**WORK TASK:** Please restate verbatim the lines that open the listing below, ending with the line in which "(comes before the" occurs.

■ ■ ■ ■

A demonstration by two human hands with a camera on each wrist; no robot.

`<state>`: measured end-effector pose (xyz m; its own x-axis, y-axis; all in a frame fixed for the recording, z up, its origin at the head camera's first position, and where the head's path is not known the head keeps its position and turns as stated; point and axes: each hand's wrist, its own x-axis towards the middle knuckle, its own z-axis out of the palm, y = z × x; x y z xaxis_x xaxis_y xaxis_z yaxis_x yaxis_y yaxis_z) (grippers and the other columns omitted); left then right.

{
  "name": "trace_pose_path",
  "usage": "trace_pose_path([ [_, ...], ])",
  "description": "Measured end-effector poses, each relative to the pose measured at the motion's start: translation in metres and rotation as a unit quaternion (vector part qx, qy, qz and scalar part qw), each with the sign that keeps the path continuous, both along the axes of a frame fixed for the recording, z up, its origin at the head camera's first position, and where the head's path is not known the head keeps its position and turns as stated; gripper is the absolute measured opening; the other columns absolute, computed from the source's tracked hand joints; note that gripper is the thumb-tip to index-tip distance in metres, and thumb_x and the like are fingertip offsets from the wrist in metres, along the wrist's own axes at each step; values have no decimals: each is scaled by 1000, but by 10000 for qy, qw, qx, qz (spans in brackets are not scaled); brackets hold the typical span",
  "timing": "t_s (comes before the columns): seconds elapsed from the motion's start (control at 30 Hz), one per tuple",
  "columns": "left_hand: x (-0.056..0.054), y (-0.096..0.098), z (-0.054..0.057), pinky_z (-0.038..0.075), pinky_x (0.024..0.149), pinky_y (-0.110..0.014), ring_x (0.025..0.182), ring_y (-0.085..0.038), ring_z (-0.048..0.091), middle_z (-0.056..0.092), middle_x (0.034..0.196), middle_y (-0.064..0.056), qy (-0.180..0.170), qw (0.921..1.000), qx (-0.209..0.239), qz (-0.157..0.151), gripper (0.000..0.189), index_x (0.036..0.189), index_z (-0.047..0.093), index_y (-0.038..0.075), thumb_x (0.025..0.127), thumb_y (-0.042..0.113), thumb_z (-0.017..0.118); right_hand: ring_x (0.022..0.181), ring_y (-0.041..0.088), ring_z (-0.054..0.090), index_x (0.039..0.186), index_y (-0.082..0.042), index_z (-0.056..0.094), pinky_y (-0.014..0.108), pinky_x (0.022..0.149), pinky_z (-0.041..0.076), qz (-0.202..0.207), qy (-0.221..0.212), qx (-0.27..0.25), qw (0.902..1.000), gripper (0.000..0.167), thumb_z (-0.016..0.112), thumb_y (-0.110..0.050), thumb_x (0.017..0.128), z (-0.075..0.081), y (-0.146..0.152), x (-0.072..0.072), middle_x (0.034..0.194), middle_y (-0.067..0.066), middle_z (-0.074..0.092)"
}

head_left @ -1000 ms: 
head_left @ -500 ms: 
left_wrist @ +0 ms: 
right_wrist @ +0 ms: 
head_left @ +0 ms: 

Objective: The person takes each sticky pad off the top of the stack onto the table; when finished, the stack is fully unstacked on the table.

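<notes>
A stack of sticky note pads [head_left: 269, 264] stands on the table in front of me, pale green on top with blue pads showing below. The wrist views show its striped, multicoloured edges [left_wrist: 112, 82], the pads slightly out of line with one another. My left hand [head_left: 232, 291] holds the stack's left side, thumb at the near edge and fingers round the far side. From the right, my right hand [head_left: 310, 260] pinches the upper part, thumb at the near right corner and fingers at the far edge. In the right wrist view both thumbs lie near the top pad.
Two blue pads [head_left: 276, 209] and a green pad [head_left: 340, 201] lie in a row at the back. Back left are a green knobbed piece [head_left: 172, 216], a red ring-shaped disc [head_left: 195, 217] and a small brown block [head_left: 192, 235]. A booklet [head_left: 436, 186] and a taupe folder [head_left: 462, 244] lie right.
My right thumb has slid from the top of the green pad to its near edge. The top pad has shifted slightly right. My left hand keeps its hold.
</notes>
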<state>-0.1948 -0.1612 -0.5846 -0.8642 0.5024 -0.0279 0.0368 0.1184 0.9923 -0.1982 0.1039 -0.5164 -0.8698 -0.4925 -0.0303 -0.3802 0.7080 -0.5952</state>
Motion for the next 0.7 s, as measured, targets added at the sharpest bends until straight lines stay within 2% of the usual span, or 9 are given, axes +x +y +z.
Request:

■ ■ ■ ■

**RESPONSE TO THIS TASK:**
A demonstration by two human hands with a camera on each wrist; no robot.

`<state>`: measured end-effector pose (xyz m; its own x-axis, y-axis; all in a frame fixed for the recording, z up, its origin at the head camera's first position, and where the head's path is not known the head keeps its position and turns as stated; point and axes: each hand's wrist, its own x-axis towards the middle knuckle, its own z-axis out of the palm, y = z × x; x y z xaxis_x xaxis_y xaxis_z yaxis_x yaxis_y yaxis_z) (grippers and the other columns omitted); left then right.

{
  "name": "trace_pose_path",
  "usage": "trace_pose_path([ [_, ...], ])",
  "description": "Measured end-effector poses, each relative to the pose measured at the motion's start: translation in metres and rotation as a unit quaternion (vector part qx, qy, qz and scalar part qw), each with the sign that keeps the path continuous, both along the axes of a frame fixed for the recording, z up, its origin at the head camera's first position, and where the head's path is not known the head keeps its position and turns as stated; gripper is the absolute measured opening; the other columns absolute, computed from the source's tracked hand joints; note that gripper is the thumb-tip to index-tip distance in metres, and thumb_x and the like are fingertip offsets from the wrist in metres, along the wrist's own axes at each step; values have no decimals: each is scaled by 1000, but by 10000 for qy, qw, qx, qz (spans in brackets are not scaled); brackets hold the typical span",
  "timing": "t_s (comes before the columns): seconds elapsed from the motion's start (control at 30 Hz), one per tuple",

The answer given here is complete.